Clinicopathological Study of Extraventricular Neurocytomas
JK Myung, B Kim, SJ Byun, SH Park. Seoul National University College of Medicine, Seoul, Republic of Korea
Background: From 1992, parenchymal counterpart of central neurocytoma (CN), extraventricular neurocytoma (EVN) started to be recognized, which share the histopathogical features of the CN but are known to show a wide morphological spectrum.
Design: Five recent cases of EVNs along with the clinicopathological and radiological findings are reviewed.

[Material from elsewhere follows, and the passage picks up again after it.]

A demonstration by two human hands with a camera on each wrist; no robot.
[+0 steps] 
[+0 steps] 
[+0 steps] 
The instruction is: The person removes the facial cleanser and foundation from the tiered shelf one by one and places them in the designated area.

Results: The mean age of the patients was 36.2 years old (6 yrs66 yrs) and a female predominance (M:F=1:4) was found. The most common symptom was seizure (n=4) and the tumors were located in the temporal lobe (n=3), frontal lobe (n=1), and hippocampus (n=1). MRI showed nonenhancing cystic lesion (n=2), infiltrating solid mass (n=2), and well circumscribed mass with focal high signal intensity lesion on T2 and FLARE (n=1). Near total resection of the tumors were performed in every case. The tumor cells in all cases, regardless of the tumor grade, were composed of small round cells with round nuclei and clear or eosinophilic cytoplasm. These cells were arranged in sheet, in association with broad zone of fine neuropils. They superficially mimicked oligodendroglioma, but fried egg appearing cells were only focally observed. The cellularity was variable area by area. Often smaller ganglioid cells with nuclei that are larger and paler than neurocytes were detected. Three high grade ones showed high mitotic activity (7 to 9/10 HPF) and high level of MIB-1 labeling lndices (6 29 %). Two of them had vascular endothelial hyperplasia and necrosis. Almost tumor cells were immuno-labelled for synaptophysin and NeuN, and, additionally, expressed the nestin. GFAP expressing cells were observed focally, but pseudopapillary configuration was not shown. Ultrastructurally, neural tubules and synapses with synaptic junctions and synaptic vesicles were well observed. 1p/19q FISH study perfomed in 2 cases revealed no deletions. Radiotheraphy was offered to three patients with high grade ones. There were no case of recurrence in the course of follow-up periods (3 26 months) even though the follow up duration was not sufficiently long enough to confirm the biologic behavior.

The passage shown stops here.